**EXERCISE DATA:**
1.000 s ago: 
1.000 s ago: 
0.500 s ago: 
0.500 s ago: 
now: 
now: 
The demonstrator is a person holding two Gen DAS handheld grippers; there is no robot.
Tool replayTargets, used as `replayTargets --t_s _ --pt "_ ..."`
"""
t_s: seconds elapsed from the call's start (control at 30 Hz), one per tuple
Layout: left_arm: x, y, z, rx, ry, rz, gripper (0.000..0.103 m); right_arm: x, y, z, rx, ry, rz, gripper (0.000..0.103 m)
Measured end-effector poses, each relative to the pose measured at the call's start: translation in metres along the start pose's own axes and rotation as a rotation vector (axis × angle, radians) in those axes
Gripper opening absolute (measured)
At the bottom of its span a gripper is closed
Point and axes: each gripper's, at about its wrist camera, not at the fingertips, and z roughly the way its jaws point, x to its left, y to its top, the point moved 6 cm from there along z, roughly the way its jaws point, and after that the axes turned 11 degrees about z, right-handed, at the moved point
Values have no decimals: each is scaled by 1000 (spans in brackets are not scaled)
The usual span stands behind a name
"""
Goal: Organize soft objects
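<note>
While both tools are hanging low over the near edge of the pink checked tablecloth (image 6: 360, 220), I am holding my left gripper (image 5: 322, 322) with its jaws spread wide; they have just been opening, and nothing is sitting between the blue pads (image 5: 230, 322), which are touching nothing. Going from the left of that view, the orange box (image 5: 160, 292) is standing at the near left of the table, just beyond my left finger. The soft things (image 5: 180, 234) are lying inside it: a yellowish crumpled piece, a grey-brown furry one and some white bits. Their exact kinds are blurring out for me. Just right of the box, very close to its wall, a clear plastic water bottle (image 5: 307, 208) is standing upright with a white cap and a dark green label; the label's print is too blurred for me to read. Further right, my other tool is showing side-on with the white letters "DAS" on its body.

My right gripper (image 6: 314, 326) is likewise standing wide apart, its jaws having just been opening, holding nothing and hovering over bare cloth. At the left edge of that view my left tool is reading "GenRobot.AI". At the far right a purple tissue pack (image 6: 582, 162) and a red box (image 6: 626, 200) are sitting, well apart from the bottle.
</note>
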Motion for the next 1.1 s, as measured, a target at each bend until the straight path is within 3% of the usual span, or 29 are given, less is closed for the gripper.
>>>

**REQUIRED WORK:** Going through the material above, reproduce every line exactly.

**RESPONSE TO THE TASK:**
1.000 s ago: 
1.000 s ago: 
0.500 s ago: 
0.500 s ago: 
now: 
now: 
The demonstrator is a person holding two Gen DAS handheld grippers; there is no robot.
Tool replayTargets, used as `replayTargets --t_s _ --pt "_ ..."`
"""
t_s: seconds elapsed from the call's start (control at 30 Hz), one per tuple
Layout: left_arm: x, y, z, rx, ry, rz, gripper (0.000..0.103 m); right_arm: x, y, z, rx, ry, rz, gripper (0.000..0.103 m)
Measured end-effector poses, each relative to the pose measured at the call's start: translation in metres along the start pose's own axes and rotation as a rotation vector (axis × angle, radians) in those axes
Gripper opening absolute (measured)
At the bottom of its span a gripper is closed
Point and axes: each gripper's, at about its wrist camera, not at the fingertips, and z roughly the way its jaws point, x to its left, y to its top, the point moved 6 cm from there along z, roughly the way its jaws point, and after that the axes turned 11 degrees about z, right-handed, at the moved point
Values have no decimals: each is scaled by 1000 (spans in brackets are not scaled)
The usual span stands behind a name
"""
Goal: Organize soft objects
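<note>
While both tools are hanging low over the near edge of the pink checked tablecloth (image 6: 360, 220), I am holding my left gripper (image 5: 322, 322) with its jaws spread wide; they have just been opening, and nothing is sitting between the blue pads (image 5: 230, 322), which are touching nothing. Going from the left of that view, the orange box (image 5: 160, 292) is standing at the near left of the table, just beyond my left finger. The soft things (image 5: 180, 234) are lying inside it: a yellowish crumpled piece, a grey-brown furry one and some white bits. Their exact kinds are blurring out for me. Just right of the box, very close to its wall, a clear plastic water bottle (image 5: 307, 208) is standing upright with a white cap and a dark green label; the label's print is too blurred for me to read. Further right, my other tool is showing side-on with the white letters "DAS" on its body.

My right gripper (image 6: 314, 326) is likewise standing wide apart, its jaws having just been opening, holding nothing and hovering over bare cloth. At the left edge of that view my left tool is reading "GenRobot.AI". At the far right a purple tissue pack (image 6: 582, 162) and a red box (image 6: 626, 200) are sitting, well apart from the bottle.
</note>
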Motion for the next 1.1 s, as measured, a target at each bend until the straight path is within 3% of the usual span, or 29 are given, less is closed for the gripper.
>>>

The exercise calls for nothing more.